I was very honored to be asked this question, out of the blue, by a very wealthy Silicon Valley acquaintance wondering what to do with her piles of money. This person, who shall remain anonymous, has met Bill Gates on a few occasions.
Good Reason After Bad
Now, of course, it is great to see one of the world’s wealthiest project managers be involved in trying to remove the inequities stemming purely from where in this world a person is born.
Bill’s business acumen is well-suited to eliminate some of the excessive money-laundering in the business of doing good. And, of course, one should feel inspired by the Bill and Melinda Gates Foundation trying to save seven million people per year from causes we in the western world have learned how to tackle.
However, the great karma and optimism supporting their approach hide an ugly ignorance of the reality of human excellence. The excellence so often referenced as these endeavors’ goal is the quality of human excellence defined, assessed, and bound by nature’s rule.
If the Gates Foundation’s goal is to improve human excellence across the board, then our best interpretation of the cause of such excellence must be investigated. There is not enough money in the world to deal with the myriad of undesirable consequences derived from undefined, ignored, or ill-conceived causes, and thus, our best proxy of cause must be established first.
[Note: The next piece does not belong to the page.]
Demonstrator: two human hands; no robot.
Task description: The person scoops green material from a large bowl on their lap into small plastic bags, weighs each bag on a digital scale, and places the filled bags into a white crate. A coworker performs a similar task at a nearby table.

Mind you, not even the “developed world” is immune to the inhumane consequences of the incompatibility with nature’s law, as I spelled out in a previous article. Wealth alone does not eliminate the grave manmade inequity of opportunity. Instead, it proves to narrow and dumb down the standard deviation of merit supposedly designed to expand the fractal of human ingenuity and capacity.
Hence, only our best and highest normalization of the cause of human excellence can ensure we construe the most effective and renewable investment strategy for underserved communities and thereby supports all of humanity in the most sustainable way possible.
Gates’ Entropy
From the lectures of Nobel Prize winner Richard Feynman, Bill Gates is known to be a big admirer. Bill should have taken away the message of how cause determines consequence, and a phenomenon called entropy cannot be reversed. Meaning, from consequence, one cannot irrefutably revert to cause.
The example Feynman gave is how, even though time is relative and thus in certain ways can be deemed reversible, dropping a mug on the floor shattering in a thousand pieces will not revert to the cup in your hand from which it came. Nor does finding the fragments on the floor lead to the reason why or how it fell. Put differently, correlation does not yield causation, in mathematical terms recognized as the asymmetry between cause and consequence.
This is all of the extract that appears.